BREASTMILK RESEARCH IS LACKING
“We know over twice as much about erectile dysfunction” as we do about breastfeeding. This is a quote from one of my favorite Ted Talks, What We Don’t Know About Mother’s Milk.
I watched this Ted Talk a few years ago, and while the whole thing is filled with phenomenal information and you should probably stop reading this to go watch it, this odd fact stuck in my brain.
Why is there so little research on breastmilk?
I actually get angry thinking about this because I’m so passionate about breastfeeding. Breastmilk is incredible, and breastfeeding affects everyone. Women are struggling for support and information.
When I was pregnant, I did a lot of research about safe medications because I was so sick and needed to take medicine that had potentially negative side effects. There’s very little information about what’s safe to take while pregnant, but I understood that it’s complicated to do medical trials on pregnant women.
I assumed that like the list of foods you’re supposed to avoid while pregnant, taking medications would be much easier when the baby was no longer inside me. I was wrong.
There’s not enough research on what passes through your breastmilk. Not knowing what side effects your baby could get from medicine you take is scary.
A simple cold caused me so much stress because it was hard to determine what medicine was safe to take.
When my doctors encouraged me to take antidepressants for my postpartum depression, I hesitated.

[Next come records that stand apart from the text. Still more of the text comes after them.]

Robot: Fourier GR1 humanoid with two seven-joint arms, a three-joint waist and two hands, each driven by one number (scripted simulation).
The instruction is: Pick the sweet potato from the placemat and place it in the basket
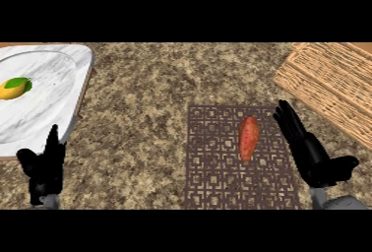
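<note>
Granite counter (145, 98). Potato (248, 138) lies on the mat (210, 172), long axis running away from the robot, just left of the right hand (309, 150), fingers straight, holding nothing. Basket (334, 83) far right.

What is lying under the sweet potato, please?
The sweet potato lies on a dark patterned placemat, which rests on the speckled counter. The patch of mat directly beneath it is covered, so it cannot be seen.
</note>
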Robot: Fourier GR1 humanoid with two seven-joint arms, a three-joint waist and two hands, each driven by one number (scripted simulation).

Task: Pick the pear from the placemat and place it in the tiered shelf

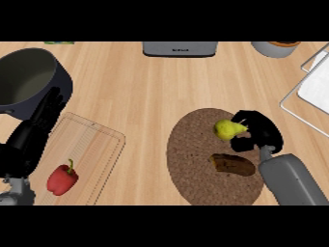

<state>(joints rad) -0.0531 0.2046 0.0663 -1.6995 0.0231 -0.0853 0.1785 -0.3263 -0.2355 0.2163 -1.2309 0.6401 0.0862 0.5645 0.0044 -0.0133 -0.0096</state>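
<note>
Bare counter (pixel 135 91) lies open between placemat (pixel 213 159) and shelf (pixel 322 91), nothing standing in that gap. Brown lump (pixel 232 164) sits on the placemat just below the pear (pixel 228 129). Pot (pixel 24 79) and cutting board (pixel 81 159) with red pepper (pixel 62 179) crowd the left side. Toaster (pixel 180 48) and jar (pixel 275 48) line the far edge.

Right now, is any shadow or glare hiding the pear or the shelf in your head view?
Head view: no glare; the pear is evenly lit on the brown placemat, partly covered by the right hand, not by shadow. The tiered shelf is bright white, cut off by the right edge.
</note>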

What if my antidepressants got into my breastmilk? What if they caused my daughter to become fussy and irritable? Or worse, what if we couldn’t see the side effects right away, but my daughter had problems later in life as a result of my decision to take antidepressants?

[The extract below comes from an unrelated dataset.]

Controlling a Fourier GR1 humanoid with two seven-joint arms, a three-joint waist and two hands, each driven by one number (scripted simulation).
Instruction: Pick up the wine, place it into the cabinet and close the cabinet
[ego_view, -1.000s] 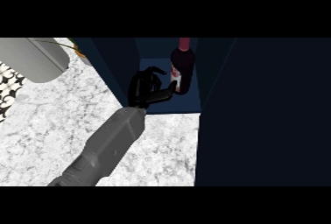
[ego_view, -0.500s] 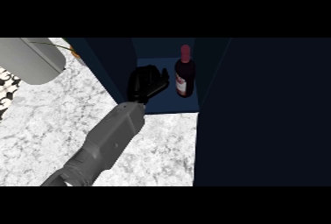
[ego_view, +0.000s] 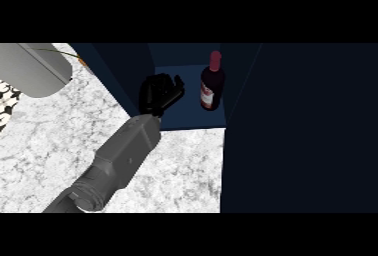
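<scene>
The wine bottle (ego_view: 211, 87), dark with a red neck and a pale label, stands upright on the floor of the open dark blue cabinet (ego_view: 188, 121). My left hand (ego_view: 159, 94) is just left of the bottle at the cabinet's mouth. Its fingers are straight and point into the cabinet, with a small gap between them and the bottle. The grey forearm (ego_view: 122, 155) runs down to the lower left over the counter. My right hand does not show.
The cabinet's dark door (ego_view: 310, 125) fills the right side of the view. On the marble counter (ego_view: 181, 172) a grey cylinder (ego_view: 33, 67) lies at the top left, and a black-and-white patterned thing (ego_view: 6, 102) shows at the left edge.
My left hand has let go of the wine bottle and drawn back to the left. The bottle now stands free in the cabinet.
</scene>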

These are questions we shouldn’t have to ask. When a mom needs medicine to recover from surgery, fight the flu, or try to manage mood disorders, she should be able to find better answers and help.
I waited much longer to start taking medication than I should have because a part of me that felt selfish for potentially putting my daughter in danger. I now understand that taking care of myself is important but at the time it was an incredibly hard decision to make, especially under the influence of complicated hormones and sleep deprivation.

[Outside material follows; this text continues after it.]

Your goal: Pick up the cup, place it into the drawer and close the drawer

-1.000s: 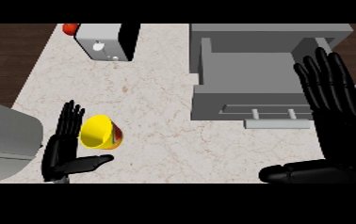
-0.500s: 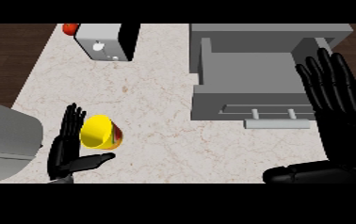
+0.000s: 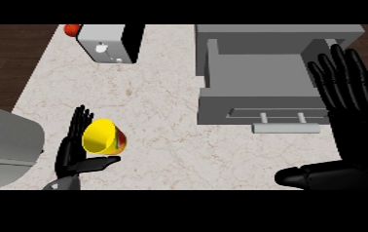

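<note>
The cup (image 3: 102,137) lies tipped on the tabletop (image 3: 158,104) at the lower left, its yellow mouth turned toward the left hand (image 3: 74,150). That hand stands just beside it with fingers straight behind the cup and the thumb stretched out beneath it, so it brackets the cup without closing on it. Whether the fingers actually touch the cup wall is hard to tell from this angle.

The drawer (image 3: 262,87) stands pulled open at the right, well apart from the cup, its handle (image 3: 285,127) facing the near edge. The right hand (image 3: 343,87) rests open by the drawer's right side, fingers straight and up.

The step in hand looks like the grasp. To do it well, the left hand should probably curl fingers and thumb round the cup's body, not its rim, and have the hold settled before lifting. A tipped cup may roll away from a one-sided push, so both sides should close together.
</note>
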Robot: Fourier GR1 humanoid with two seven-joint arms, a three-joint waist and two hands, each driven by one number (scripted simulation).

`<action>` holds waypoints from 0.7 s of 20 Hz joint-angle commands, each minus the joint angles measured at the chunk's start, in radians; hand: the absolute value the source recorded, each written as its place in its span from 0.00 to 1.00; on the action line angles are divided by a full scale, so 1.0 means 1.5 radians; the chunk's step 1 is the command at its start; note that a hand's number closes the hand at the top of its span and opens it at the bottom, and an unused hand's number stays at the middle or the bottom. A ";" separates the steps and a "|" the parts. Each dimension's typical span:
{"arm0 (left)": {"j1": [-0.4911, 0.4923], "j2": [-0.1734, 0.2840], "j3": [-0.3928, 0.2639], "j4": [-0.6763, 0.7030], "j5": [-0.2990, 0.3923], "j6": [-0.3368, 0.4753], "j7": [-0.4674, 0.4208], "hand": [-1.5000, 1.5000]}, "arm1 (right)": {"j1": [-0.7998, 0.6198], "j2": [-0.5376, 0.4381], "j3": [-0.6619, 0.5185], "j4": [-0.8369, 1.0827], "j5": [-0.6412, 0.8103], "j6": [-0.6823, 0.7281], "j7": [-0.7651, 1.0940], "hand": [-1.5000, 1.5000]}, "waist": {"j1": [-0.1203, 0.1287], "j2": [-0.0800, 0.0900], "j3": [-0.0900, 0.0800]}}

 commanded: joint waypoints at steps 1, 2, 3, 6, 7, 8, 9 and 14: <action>-0.035 0.018 0.009 0.087 0.002 -0.026 -0.062 0.00 | 0.004 0.011 0.013 -0.006 0.011 -0.007 -0.008 0.00 | 0.000 0.000 0.000; 0.000 -0.011 -0.011 -0.005 0.008 -0.009 -0.005 0.00 | 0.049 0.054 0.077 -0.028 0.065 -0.035 -0.021 0.00 | 0.001 -0.001 0.000; -0.025 0.003 0.008 0.060 0.021 -0.026 -0.043 0.00 | 0.012 0.009 0.015 -0.024 0.013 -0.010 0.010 0.00 | 0.000 0.000 0.000; -0.059 -0.004 0.007 0.126 0.016 -0.027 -0.069 0.00 | 0.016 0.021 0.038 -0.022 0.030 -0.016 0.006 0.00 | -0.001 0.000 0.000; -0.071 0.031 0.030 0.157 0.032 -0.065 -0.071 0.00 | -0.030 -0.007 -0.013 0.006 -0.007 -0.010 0.032 0.00 | -0.001 0.001 0.000; -0.079 0.006 0.018 0.148 0.025 -0.037 -0.073 0.00 | 0.007 0.007 0.024 -0.073 0.004 -0.020 0.067 0.00 | -0.002 0.000 0.000; -0.059 0.003 0.010 0.102 0.032 -0.032 -0.058 0.00 | -0.023 0.006 0.004 0.001 0.004 -0.013 0.010 0.00 | 0.001 0.000 0.000; -0.072 0.014 0.013 0.150 0.049 -0.098 -0.064 0.00 | 0.029 0.003 0.015 -0.012 0.015 0.009 -0.001 0.00 | 0.000 0.000 0.000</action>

I’m incredibly grateful for websites like KellyMom that take all of the different information floating around the web and give you the best answers. If you need more information about breastfeeding-safe medications, check out this page for a list of resources.
WEANING AND FEEDING SCHEDULES CAN BE COMPLICATED
Knowing when and how long to feed your baby is something you have to figure out on your own, and as soon as you get used to a routine, it changes.
I spent a lot of time tracking feedings and trying to figure out how frequently to feed my baby. I stressed over it way more than I should have.
As she got older, I had to work in solid foods, and slowly she transitioned to more solid foods and less breastfeeding.
I’m a big fan of following your baby’s lead about when they’re hungry and want to eat, but the lack of schedule and consistency can add anxiety. No one tells you how much of parenting is just worrying about how much your kid eats.
As you’re trying to make sure your kid eats enough every day, you may also deal with weaning off of breastfeeding.
Since everyone has such different reasons for weaning and totally different experiences, there is no “one-size-fits-all” option here.
I never expected to have to figure out how to wean a toddler who wasn’t ready to be done nursing!
There was a lot of trial and error (lots of errors) and tears, but somehow we made it. My toddler is happy and healthy and I am DONE breastfeeding!
Breastfeeding is seriously hard work.
If you choose not to breastfeed, that’s your own business, and I never want you to feel bad about that. But if you do breastfeed, you need all of the support and information you can get.
Hopefully, you can start your breastfeeding journey with more knowledge than I did.